The Israeli long-term follow up, reported in a study published online by JAMA Surgery, is one of the first in-depth studies on laparoscopic sleeve gastrectomies (LSG).

Dr. Andrei Keidar of Beilinson Hospital in Petah Tikva and colleagues collected data from 443 LSG patients who underwent surgery between April 2006 and February 2013. The data showed that five years after surgery the average patient gained back nearly half the weight taken off during the operation.

“The longer follow-up data revealed weight regain and a decrease in remission rates for type 2 diabetes mellitus and other obesity-related comorbidities. These data should be taken into consideration in the decision-making process for the most appropriate operation for a given obese patient,” the authors write.

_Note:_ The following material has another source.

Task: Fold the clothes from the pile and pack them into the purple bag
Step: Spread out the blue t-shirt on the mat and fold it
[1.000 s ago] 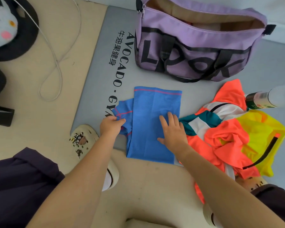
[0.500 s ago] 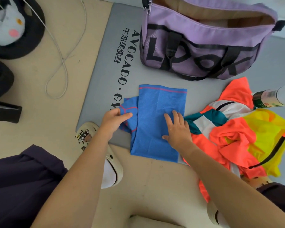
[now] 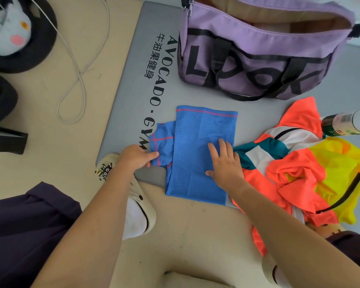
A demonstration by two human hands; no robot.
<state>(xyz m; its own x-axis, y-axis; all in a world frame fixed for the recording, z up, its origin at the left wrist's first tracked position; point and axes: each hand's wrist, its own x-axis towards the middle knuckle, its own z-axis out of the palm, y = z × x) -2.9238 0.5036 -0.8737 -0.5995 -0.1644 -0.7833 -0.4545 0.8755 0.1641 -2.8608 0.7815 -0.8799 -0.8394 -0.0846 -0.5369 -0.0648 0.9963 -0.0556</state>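
Both hands as before — right flat on blue shirt, left pinching sleeve.

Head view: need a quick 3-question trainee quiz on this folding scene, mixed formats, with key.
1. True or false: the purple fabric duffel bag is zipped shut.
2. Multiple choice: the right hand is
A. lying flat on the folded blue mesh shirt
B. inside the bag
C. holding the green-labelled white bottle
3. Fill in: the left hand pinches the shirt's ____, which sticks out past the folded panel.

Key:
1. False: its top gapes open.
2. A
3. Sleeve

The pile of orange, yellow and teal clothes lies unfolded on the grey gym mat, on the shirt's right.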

The study found that after five years, complete remission of diabetes was maintained in 20 percent of patients after five years and remission of hypertension was maintained in 46 percent of patients after the same period.

“The first year after surgery is usually a honeymoon period that should be used for coining new habits, and the ones that don’t do that regain weight,” Keidar, a researcher at Tel Aviv University, tells Reuters. “Don’t take surgery as a panacea – beware of bad eating habits.”

According to the World Health Organization, 1.9 billion adults are overweight or obese.